How long could you survive without any income before your direct debits start to bounce? Warren Shute explains what you need to know about income insurance

The fifth anniversary of the pandemic got me thinking: if you had a goose that laid you a golden egg each month as long as you took care of it every day, fed it and watered it, you’d probably look after it really well, wouldn’t you?

Would you also insure it so that if the goose got sick and stopped laying the golden eggs, rather than go hungry you would have the insurance payments to live off? I would, it makes complete sense. The goose is providing your lifestyle and paying your bills. If you agree with that, let’s try a second question: do you insure your own income?

So many of us are our family’s goose. We wake and go to work all day, we bring home our golden egg each month in the form of our pay cheque. But if we couldn’t work for some reason, what would happen? If we are lucky and work for a larger employer, we may have up to six months of long-term sick pay. But even then, what happens after that if we’re not well enough to return to work? How long could you survive without any income before your direct debits start to bounce?

When we’re not well, we need security, peace of mind and time to allow ourselves to recover. The last thing we need is the stress and pressure of rushing back to work, to pay the bills, if we’re not 100%. And the way we do that is with income protection insurance, which is vital for so many people who have little employer support and have financial commitments to keep.

Income protection insurance will pay out a tax-free income if you’re unable to work because of an accident, or long-term sickness. It becomes payable after a deferred period, also known as a waiting period, which is typically between three and six months.
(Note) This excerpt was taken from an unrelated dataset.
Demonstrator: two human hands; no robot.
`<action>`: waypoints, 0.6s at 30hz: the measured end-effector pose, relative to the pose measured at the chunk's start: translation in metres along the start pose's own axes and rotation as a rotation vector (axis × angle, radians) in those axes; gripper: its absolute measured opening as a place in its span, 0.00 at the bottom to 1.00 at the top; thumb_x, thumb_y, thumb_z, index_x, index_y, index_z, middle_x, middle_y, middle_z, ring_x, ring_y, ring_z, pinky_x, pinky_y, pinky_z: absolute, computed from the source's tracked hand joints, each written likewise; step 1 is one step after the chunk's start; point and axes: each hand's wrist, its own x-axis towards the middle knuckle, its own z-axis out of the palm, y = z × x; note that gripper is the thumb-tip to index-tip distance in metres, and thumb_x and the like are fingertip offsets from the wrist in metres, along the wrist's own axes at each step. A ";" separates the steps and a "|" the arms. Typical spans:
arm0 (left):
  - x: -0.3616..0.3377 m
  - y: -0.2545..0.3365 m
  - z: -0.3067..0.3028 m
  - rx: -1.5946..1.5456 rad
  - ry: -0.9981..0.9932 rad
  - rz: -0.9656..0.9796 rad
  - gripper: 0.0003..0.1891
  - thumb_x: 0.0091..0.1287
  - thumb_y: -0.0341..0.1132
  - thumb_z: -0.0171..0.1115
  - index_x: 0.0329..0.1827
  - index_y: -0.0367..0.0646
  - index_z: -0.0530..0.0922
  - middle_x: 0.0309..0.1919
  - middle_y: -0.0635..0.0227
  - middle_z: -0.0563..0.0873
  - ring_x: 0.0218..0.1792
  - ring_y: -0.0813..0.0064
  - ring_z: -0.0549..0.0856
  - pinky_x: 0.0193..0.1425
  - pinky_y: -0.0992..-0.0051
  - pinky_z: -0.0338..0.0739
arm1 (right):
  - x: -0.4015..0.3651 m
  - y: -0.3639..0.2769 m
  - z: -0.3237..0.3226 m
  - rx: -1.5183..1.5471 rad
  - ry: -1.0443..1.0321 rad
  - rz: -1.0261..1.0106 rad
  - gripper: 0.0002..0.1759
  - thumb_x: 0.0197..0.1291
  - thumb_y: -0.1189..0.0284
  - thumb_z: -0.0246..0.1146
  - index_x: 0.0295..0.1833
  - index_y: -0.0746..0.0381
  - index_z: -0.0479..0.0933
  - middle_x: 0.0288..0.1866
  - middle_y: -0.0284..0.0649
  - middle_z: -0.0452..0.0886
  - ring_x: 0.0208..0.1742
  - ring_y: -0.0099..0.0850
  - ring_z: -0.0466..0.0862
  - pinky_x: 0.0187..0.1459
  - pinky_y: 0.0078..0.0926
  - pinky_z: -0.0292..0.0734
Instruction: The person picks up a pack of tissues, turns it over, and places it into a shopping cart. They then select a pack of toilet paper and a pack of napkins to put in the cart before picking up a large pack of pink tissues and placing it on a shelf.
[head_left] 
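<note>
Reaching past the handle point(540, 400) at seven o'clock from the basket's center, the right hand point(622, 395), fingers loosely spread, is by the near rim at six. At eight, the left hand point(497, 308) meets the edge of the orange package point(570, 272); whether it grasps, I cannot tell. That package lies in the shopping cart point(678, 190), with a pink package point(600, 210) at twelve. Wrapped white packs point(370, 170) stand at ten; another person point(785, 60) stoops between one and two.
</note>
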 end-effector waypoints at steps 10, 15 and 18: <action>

The payments normally continue until you are well enough to return to work, or the policy comes to its contractual end.

Think of it in this way: you’re offered a choice of two jobs which are identical in all ways except one. The first job gives you an annual salary of £37,430pa – the UK’s average salary – but you receive no long-term sick pay benefit. The second earns you the same money but if you’re off work sick they’ll pay you until you can return to work or until you retire.

The one you’d take is a no-brainer, isn’t it? And that’s how to think about insuring your income. Some of the people diagnosed with cancer or a long term illness each day are fortunate not to worry about their finances but the majority are not. As a rule, we don’t like insurances, they’re not exciting to have or to arrange. But we need them, and just like car or house insurance, this one belongs on your essential list.